Start of Source material

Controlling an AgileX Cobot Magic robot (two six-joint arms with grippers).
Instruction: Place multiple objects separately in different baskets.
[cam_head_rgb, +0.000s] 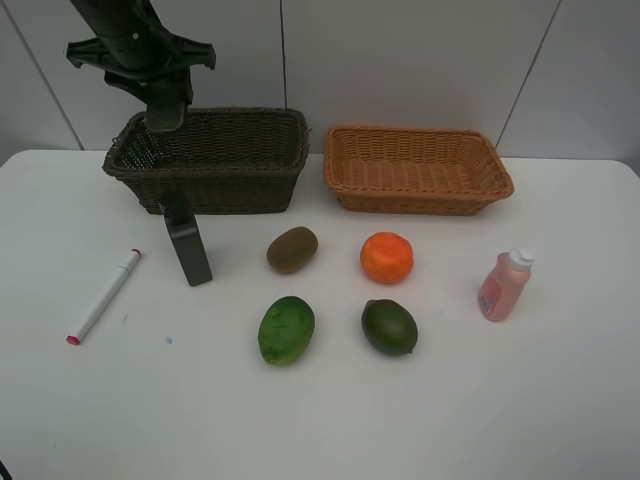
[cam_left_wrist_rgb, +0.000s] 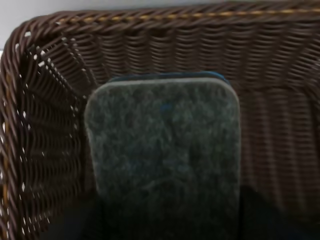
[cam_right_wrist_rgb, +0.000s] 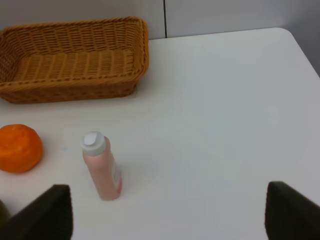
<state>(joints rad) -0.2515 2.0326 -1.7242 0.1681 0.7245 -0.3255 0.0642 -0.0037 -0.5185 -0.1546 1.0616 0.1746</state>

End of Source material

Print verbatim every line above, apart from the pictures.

▸ **Task response**
Controlling an AgileX Cobot Magic robot (two six-joint arms with grippers).
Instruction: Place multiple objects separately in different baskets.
[cam_head_rgb, +0.000s] 
[cam_left_wrist_rgb, +0.000s] 
[cam_right_wrist_rgb, +0.000s] 
<state>(joints rad) -0.2515 2.0326 -1.7242 0.1681 0.7245 -0.3255 0.0642 -0.0037 -0.5185 -0.1546 1.0616 0.1746</state>

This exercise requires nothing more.